- _ACTIVITY_
Within the entries below, find the portion that opens with the line containing "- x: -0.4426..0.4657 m" and closes with the line containing "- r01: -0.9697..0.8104". Retype that portion exactly and only.

- _RECORDS SHOWN_
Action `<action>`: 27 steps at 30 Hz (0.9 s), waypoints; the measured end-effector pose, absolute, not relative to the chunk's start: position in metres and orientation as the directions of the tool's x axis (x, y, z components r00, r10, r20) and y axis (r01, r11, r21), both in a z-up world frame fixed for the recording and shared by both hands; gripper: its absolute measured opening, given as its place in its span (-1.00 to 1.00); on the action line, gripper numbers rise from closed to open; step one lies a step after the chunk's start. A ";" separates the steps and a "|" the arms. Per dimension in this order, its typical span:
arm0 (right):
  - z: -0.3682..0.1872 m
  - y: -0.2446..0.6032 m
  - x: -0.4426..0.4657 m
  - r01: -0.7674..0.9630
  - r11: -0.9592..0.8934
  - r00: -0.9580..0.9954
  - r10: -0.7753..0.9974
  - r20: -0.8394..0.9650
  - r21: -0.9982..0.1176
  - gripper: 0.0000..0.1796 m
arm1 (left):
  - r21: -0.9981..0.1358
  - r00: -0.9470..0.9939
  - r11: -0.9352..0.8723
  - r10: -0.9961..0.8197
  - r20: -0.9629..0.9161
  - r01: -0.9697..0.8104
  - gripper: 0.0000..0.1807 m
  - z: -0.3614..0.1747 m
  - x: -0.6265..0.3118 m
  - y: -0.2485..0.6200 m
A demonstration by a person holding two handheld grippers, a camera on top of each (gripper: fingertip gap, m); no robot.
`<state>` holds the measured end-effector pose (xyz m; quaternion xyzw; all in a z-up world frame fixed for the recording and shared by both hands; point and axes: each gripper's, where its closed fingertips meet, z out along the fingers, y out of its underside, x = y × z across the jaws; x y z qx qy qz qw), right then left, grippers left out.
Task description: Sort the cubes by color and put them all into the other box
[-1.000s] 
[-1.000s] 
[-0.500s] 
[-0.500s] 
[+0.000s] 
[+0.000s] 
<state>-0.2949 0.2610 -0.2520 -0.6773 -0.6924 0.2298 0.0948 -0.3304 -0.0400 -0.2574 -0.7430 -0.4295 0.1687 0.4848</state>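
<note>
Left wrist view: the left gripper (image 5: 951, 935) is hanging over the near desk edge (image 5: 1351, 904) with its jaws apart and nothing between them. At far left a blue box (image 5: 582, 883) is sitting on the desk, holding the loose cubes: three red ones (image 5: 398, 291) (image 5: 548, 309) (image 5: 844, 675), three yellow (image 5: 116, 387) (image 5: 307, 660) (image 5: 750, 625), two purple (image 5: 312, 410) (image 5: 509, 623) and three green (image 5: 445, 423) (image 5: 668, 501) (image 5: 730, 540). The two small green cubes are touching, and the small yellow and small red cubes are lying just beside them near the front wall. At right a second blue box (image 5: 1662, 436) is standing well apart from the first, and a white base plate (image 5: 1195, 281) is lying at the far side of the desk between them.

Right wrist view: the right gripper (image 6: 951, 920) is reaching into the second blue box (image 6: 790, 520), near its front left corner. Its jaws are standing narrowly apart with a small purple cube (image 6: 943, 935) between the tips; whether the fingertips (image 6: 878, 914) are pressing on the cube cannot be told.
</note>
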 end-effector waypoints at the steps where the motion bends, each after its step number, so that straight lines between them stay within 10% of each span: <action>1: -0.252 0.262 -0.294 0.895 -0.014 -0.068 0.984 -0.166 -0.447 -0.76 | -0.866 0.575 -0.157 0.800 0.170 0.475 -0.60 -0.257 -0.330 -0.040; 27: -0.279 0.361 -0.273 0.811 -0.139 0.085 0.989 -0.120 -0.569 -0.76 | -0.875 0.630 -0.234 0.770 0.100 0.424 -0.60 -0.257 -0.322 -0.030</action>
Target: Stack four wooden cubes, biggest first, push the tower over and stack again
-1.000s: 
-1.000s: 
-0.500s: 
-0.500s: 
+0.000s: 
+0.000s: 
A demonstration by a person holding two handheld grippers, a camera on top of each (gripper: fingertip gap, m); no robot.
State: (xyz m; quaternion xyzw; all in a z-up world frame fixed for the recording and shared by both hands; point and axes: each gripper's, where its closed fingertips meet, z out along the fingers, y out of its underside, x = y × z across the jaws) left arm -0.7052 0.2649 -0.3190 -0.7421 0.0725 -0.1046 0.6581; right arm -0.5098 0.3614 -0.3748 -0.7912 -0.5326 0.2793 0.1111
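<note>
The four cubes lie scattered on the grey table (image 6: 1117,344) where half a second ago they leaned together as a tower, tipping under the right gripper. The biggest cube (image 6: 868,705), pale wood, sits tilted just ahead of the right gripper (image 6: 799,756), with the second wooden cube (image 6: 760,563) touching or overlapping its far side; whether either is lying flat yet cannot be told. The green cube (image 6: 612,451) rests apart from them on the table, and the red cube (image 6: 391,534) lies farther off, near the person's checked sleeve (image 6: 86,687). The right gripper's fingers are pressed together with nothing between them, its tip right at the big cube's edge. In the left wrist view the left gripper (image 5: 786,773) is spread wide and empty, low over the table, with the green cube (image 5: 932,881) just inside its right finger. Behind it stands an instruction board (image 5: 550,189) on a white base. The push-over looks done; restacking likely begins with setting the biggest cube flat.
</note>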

- _RESPONSE_
  - x: -0.4426..0.4657 m
  - r01: -0.7674..0.9630
  - r11: -0.9592..0.8934
  - r00: -0.9580..0.9954
  - r10: -0.7753..0.9974
  - r20: -0.8394..0.9650
  - r21: -0.9982..0.1176
  - gripper: 0.0000..0.1796 m
arm1 (left):
  - r21: -0.9981..0.1358
  - r00: -0.9470..0.9939
  - r11: -0.9352..0.8723
  - r10: -0.9961..0.8197
  - r20: -0.9629..0.9161
  - r01: -0.9697..0.8104

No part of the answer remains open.